◆ Task brief
Nothing in the entries may be dropped: restate them word for word.
○ ○ ○ ○ ○ ○ ○
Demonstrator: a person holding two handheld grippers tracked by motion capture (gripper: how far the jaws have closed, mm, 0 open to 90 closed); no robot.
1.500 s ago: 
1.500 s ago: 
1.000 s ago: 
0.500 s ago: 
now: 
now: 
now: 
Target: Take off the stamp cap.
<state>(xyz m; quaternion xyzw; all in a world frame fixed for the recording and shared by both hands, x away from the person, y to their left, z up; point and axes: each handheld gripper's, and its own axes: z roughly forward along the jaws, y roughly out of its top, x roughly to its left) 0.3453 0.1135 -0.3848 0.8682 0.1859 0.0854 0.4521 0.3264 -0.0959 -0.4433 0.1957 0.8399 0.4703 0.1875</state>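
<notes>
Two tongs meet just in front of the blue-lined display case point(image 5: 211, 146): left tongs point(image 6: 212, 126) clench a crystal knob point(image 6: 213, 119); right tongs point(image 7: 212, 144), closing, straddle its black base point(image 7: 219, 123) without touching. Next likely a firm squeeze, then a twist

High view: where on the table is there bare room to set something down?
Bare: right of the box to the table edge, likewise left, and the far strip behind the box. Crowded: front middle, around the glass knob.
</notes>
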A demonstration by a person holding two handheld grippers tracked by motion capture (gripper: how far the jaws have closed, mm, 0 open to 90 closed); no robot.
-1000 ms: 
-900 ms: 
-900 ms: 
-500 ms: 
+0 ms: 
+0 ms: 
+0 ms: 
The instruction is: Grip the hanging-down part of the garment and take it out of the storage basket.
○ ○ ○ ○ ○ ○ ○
◆ Task solution
Demonstrator: a person holding two handheld grippers tracked by motion capture (gripper: how far the jaws have closed, mm, 0 open to 90 closed); no robot.
1.500 s ago: 
1.500 s ago: 
1.000 s ago: 
0.500 s ago: 
now: 
now: 
now: 
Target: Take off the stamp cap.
<state>(xyz m; quaternion xyzw; all in a world frame fixed for the recording and shared by both hands, x away from the person, y to their left, z up; point and axes: each handheld gripper's, and its own axes: z roughly forward along the jaws, y roughly out of its top, x roughly to its left) 0.3453 0.1135 -0.3848 0.8682 0.1859 0.0854 0.4521 0.3264 -0.0959 -0.4433 0.1957 0.8399 0.4703 0.1875</state>
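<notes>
Two tongs meet just in front of the blue-lined display case point(image 5: 211, 146): left tongs point(image 6: 212, 126) clench a crystal knob point(image 6: 213, 119); right tongs point(image 7: 212, 144), closing, straddle its black base point(image 7: 219, 123) without touching. Next likely a firm squeeze, then a twist

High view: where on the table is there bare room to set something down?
Bare: right of the box to the table edge, likewise left, and the far strip behind the box. Crowded: front middle, around the glass knob.
</notes>
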A demonstration by a person holding two handheld grippers tracked by motion capture (gripper: how far the jaws have closed, mm, 0 open to 90 closed); no robot.
-1000 ms: 
-900 ms: 
-900 ms: 
-500 ms: 
+0 ms: 
+0 ms: 
+0 ms: 
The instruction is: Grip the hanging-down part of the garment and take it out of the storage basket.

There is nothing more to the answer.